The first thing is: is it really alternate history, if so, why are there characters with psi-powers? Why doesn't the world know? Why aren't the character who encounter them more surprised?
Of course, this wouldn't be a problem if all the details, history and names were well thought through, but they aren't. For instance: some city/country names she translates into to 'Latinized' version, some she translates into Latin and then back into English and some, like London, she deliberately leaves intact (such as London), and the `slave-world'(I'll come to that), and why isn't there more technology specifically for slaves? GPS has been around in our world for decades by now...
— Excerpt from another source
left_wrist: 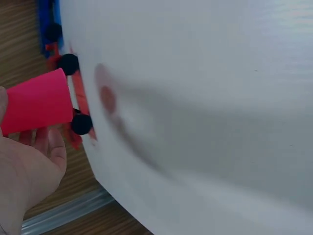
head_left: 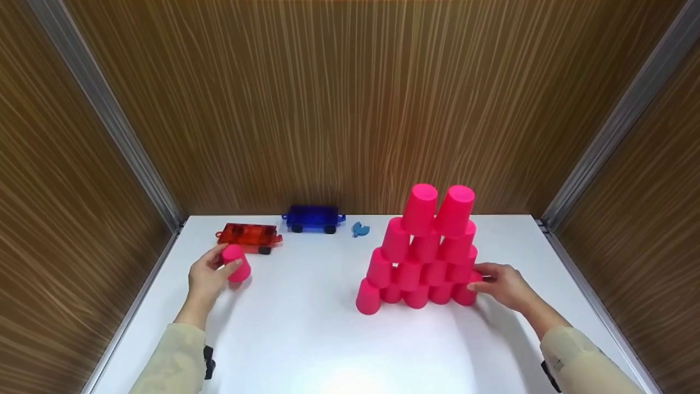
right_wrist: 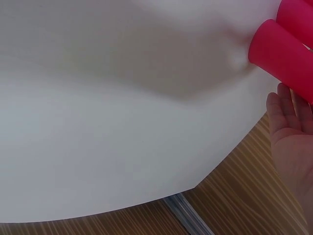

While the story starts off at a good, albeit some readers might find it a bit slow, pace. McDougall quickly looses herself on side trails, a character's chain of thoughts that especially in the beginning of the story might be distracting. The three main characters, the young escaped slaves Una (run away) and her brother Sulien (on his way to be crucified) and the orphan, would-be Emperor, boy Marcus miss a certain 'something' that really causes them to come to life. It could be that all the characters in the book, no matter their age all 'sound' alike: rather naive, dull and unimaginative, their conversations just rattle on-and-on. This goes for slave, citizen, elder and youth: on more than one occasion I found myself rereading passages I read before, simply because I thought a certain character had done something while in reality it was actually a mix-up of characters in my head. The whole slavery culture, while prominent in the book, does not stand out, it lacks intensity and detail. The 'free' village of the slaves actually read as a friendly get together of boy scouts in the mountains. The characters strike one as distinctly naive and the fact that Una and Marcus will get a love interest going is something that is obvious from the first page.

All in all, this book has a great idea, but a flawed, pardon the pun, execution: a good editor would have done marvels for this book.